Любовница - Януш Вишневский
- Категория: Проза / Современная проза
- Название: Любовница
- Автор: Януш Вишневский
Шрифт:
Интервал:
Закладка:
Януш Вишневский
Любовница
СИНДРОМ ПРОКЛЯТИЯ УНДИНЫ
Верить в Бога она перестала только тогда, когда узнала от мамы, что Его нет.
Она очень хорошо помнит тот вечер, когда мама объявила ей чуть раздраженным, недовольным голосом:
– Мы не признаем таких суеверий, как Бог. И даже не вспоминай об этом при папе.

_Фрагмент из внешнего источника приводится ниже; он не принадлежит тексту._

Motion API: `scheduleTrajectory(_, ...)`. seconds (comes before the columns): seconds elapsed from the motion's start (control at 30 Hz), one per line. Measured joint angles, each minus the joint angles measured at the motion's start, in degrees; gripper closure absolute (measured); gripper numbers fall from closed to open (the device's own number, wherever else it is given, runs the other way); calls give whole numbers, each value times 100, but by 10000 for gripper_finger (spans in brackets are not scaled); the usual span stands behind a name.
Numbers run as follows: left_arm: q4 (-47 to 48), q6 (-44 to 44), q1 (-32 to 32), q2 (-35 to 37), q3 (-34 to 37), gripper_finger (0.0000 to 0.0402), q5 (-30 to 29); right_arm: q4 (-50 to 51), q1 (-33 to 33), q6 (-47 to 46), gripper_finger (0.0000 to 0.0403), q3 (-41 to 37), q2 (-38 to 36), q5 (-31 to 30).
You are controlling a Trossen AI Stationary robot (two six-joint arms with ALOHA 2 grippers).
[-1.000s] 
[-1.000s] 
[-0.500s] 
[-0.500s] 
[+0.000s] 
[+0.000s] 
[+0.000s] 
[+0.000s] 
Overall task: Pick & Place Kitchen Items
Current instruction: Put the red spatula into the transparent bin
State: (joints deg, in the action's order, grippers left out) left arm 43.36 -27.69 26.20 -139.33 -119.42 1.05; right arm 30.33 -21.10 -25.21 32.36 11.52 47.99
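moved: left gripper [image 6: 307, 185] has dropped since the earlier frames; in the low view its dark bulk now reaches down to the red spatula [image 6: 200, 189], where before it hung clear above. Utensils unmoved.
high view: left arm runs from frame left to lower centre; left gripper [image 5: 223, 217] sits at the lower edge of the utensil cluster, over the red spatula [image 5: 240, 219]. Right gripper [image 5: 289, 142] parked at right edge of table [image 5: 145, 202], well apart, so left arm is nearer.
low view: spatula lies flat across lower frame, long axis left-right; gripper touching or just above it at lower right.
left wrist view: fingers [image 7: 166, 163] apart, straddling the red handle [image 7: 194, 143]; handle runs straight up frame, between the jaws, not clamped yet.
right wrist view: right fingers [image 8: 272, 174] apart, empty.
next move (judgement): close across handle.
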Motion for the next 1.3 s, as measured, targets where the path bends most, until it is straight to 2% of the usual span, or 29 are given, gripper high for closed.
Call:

Ей было тогда шесть лет. Анита, которая сидела с ней за одной партой, рассказала ей про похороны дедушки, умершего в Польше, и вспомнила, что ксендз сделал знак креста над телом в гробу. Вечером она спросила у мамы, кто такой ксендз и почему он это сделал. И тогда мама в первый раз сказала про суеверия. До этого ей казалось, что существует кто-то безгранично добрый, кому можно все тихонько рассказать вечером под одеялом – так, чтобы никто не слышал, – хотя бы о том, что случилось дома и во дворе. Именно такой Бог.
Но мама права. Она всегда права. Она еще ни разу не обманула ее.
Потому после этого она уже ничего не рассказывала Ему под одеялом. Тогда она еще точно не знала, что такое суеверия, но чувствовала – это что-то очень плохое, раз о них нельзя вспоминать при папе.
Сейчас она думала о том, что больше всего Его недоставало, когда отец вечером возвращался пьяный домой. Начиналось все одинаково. Привозили его коллеги в черном полицейском автомобиле, который знал весь микрорайон; иногда он выходил сам, иногда двое коллег вели его под руки. Отец стучал кулаком или ногой в дверь, будя всех на площадке, потом вваливался в кухню, где ждала напуганная мама, и орал. Просто-напросто орал. Мама, сжавшись, сидела у холодильника на стуле с кривыми ножками, молча уставившись в пол, изо всех сил стискивая руки, а он стоял над ней и орал. Когда-то она пряталась под одеяло, плотно заворачивалась в него, чтобы не слышать. Голос отца она заглушала своим разговором с Ним, просила, чтобы отец перестал. Чем громче отец орал на маму, тем громче она, дрожа и задыхаясь под одеялом, просила Его о помощи.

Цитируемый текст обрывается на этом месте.